__YOUR ASSIGNMENT__: Make an exact transcript of the lines in the data below, starting with the one containing "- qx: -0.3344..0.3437" and going on through the one containing "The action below", with both included and the pictures left out.

__DATA FOR THIS TASK__:
+-------+

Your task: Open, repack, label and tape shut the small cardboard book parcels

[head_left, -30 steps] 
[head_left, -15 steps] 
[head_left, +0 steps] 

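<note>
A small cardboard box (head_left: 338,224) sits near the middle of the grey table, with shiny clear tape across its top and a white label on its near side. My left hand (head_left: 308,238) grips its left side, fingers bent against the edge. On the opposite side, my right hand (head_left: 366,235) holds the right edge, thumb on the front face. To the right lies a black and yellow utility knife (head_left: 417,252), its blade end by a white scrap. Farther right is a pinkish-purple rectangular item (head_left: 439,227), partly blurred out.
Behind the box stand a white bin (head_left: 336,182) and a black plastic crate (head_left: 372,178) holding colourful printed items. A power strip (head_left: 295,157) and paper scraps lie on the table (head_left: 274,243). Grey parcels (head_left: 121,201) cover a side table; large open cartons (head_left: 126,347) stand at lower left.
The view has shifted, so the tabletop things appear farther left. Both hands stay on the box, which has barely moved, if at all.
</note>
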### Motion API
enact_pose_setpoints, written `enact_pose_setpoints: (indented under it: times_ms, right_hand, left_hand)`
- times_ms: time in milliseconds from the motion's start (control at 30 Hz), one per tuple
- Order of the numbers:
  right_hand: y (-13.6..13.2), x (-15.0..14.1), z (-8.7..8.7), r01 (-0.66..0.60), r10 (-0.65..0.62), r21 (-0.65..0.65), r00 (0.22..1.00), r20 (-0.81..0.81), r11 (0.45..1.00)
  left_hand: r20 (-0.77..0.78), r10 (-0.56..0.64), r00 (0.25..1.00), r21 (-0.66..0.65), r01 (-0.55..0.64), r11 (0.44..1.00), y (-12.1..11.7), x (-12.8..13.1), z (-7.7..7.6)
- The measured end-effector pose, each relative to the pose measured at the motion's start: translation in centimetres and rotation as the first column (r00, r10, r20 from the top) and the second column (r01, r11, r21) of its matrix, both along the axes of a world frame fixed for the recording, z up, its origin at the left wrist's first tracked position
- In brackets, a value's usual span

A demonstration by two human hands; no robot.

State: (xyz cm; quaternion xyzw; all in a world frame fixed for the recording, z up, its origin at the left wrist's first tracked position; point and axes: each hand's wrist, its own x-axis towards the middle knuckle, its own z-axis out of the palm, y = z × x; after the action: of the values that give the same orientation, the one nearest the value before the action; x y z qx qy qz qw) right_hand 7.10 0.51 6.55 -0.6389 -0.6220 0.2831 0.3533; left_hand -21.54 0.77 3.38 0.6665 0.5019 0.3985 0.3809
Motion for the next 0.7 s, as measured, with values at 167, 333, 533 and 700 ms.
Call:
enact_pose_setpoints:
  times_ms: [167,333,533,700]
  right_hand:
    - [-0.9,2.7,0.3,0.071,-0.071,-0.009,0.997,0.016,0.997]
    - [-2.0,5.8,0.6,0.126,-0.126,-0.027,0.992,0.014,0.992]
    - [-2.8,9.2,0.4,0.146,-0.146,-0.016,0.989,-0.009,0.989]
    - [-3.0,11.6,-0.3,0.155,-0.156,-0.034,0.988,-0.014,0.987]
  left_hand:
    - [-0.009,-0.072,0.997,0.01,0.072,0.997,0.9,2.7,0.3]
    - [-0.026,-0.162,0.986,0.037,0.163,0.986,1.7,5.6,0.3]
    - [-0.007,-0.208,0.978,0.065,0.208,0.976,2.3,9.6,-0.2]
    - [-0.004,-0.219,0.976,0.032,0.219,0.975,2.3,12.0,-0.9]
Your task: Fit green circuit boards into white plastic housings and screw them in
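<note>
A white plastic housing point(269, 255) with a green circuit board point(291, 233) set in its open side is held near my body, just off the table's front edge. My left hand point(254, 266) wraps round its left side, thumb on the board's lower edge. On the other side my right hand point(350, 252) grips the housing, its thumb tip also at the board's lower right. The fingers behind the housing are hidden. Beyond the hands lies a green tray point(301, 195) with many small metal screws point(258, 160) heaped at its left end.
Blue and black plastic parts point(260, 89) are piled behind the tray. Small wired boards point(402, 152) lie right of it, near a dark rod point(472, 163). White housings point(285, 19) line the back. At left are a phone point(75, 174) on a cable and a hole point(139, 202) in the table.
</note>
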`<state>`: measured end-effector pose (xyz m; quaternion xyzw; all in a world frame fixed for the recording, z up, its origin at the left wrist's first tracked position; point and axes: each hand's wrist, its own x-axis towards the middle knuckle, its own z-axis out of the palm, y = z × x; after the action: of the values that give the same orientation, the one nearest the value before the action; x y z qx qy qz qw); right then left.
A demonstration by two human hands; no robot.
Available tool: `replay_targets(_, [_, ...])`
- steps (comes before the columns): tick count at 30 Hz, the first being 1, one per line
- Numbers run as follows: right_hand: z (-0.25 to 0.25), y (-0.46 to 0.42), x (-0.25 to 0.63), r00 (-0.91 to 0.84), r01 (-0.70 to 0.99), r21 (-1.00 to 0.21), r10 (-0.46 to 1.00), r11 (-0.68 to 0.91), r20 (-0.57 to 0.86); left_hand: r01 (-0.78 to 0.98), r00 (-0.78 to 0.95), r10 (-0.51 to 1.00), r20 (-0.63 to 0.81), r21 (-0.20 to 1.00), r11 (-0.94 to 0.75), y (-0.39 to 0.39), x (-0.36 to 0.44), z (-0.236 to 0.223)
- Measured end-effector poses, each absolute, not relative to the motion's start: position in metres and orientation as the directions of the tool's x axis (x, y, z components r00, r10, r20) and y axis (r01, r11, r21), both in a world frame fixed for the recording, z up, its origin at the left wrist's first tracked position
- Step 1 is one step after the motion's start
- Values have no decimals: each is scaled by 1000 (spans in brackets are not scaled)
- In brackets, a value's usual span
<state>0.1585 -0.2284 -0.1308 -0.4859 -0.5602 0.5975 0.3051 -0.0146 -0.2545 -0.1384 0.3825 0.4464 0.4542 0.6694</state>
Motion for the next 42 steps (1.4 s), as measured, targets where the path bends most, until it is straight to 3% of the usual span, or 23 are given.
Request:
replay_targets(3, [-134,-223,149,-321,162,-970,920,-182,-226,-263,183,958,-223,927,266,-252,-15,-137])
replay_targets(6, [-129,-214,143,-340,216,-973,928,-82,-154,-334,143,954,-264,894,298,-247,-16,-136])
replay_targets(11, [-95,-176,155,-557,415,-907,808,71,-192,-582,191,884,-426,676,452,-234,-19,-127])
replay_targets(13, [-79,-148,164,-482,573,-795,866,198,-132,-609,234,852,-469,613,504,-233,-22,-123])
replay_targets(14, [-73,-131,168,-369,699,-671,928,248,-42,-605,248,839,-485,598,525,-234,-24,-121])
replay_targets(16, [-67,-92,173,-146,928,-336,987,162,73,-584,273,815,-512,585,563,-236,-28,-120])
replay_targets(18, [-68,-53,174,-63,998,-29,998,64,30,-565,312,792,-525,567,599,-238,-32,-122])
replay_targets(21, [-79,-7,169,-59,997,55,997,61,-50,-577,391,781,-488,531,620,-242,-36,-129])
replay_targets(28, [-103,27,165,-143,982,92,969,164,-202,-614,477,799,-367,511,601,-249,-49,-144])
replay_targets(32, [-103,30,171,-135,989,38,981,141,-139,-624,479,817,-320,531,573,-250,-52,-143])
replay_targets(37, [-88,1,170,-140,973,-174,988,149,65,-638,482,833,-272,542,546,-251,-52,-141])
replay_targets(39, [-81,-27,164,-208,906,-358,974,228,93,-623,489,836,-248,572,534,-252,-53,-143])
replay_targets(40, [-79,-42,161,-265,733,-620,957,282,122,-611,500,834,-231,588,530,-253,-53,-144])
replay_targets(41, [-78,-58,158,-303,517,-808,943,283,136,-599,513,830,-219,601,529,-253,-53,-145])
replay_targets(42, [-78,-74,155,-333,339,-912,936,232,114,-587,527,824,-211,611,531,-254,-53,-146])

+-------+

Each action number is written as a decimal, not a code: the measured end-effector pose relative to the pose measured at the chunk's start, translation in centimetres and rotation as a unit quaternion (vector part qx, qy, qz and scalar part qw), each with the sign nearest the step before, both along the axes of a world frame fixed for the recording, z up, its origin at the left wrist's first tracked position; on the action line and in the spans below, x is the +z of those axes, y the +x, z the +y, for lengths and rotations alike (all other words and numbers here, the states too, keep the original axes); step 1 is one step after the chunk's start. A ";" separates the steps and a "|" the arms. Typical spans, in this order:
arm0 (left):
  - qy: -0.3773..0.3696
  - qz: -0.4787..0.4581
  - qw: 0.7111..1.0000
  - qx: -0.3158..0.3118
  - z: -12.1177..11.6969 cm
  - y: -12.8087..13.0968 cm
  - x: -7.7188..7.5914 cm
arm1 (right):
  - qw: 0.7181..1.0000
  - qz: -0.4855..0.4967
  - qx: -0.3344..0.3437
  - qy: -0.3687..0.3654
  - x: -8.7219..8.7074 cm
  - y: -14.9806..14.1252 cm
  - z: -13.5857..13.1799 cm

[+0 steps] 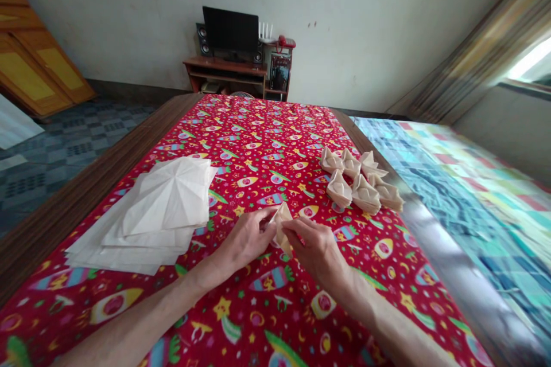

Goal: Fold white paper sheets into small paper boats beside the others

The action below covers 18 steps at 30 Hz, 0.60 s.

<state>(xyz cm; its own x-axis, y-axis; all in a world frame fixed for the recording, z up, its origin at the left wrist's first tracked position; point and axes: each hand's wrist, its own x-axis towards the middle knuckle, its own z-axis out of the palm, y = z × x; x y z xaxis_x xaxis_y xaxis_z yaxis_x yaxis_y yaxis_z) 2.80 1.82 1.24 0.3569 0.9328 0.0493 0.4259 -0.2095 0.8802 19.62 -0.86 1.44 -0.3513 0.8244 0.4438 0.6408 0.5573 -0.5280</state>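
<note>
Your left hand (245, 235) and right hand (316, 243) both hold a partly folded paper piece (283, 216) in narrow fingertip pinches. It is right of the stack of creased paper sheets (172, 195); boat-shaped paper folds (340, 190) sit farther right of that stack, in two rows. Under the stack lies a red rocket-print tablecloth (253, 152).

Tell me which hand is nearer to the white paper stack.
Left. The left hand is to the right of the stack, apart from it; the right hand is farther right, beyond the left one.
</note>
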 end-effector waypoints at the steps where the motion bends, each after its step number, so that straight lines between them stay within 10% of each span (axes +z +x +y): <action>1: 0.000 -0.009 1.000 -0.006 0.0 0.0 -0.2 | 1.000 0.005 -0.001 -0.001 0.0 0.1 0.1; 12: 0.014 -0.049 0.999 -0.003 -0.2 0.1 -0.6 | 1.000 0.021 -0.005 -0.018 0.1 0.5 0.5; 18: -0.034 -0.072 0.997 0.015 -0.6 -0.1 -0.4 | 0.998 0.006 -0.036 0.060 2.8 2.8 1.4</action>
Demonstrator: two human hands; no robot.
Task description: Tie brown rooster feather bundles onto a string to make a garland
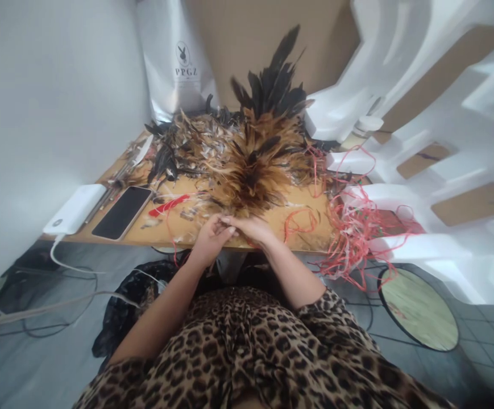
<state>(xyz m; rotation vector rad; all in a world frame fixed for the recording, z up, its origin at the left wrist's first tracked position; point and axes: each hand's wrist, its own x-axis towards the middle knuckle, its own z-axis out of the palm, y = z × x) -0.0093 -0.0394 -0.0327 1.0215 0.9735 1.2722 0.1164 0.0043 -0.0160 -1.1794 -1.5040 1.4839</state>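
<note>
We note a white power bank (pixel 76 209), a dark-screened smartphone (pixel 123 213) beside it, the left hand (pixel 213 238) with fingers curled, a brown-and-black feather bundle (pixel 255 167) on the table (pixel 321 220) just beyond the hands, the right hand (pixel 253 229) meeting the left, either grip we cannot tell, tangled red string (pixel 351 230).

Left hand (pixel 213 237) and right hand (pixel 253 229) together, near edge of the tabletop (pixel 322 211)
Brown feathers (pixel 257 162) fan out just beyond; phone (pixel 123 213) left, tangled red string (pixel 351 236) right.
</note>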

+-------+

__OUTPUT BELOW__:
  - qx: -0.3344..0.3437
  - qy: -0.3687..0.3654
  - x: -8.7219..8.7074 cm
  - y: -14.9806..14.1252 cm
  - z: -13.5857..13.1799 cm

[+0 steps] 

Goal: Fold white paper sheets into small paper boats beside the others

The action below covers 18 steps at 30 Hz, 0.60 s.

Nothing further remains in the output.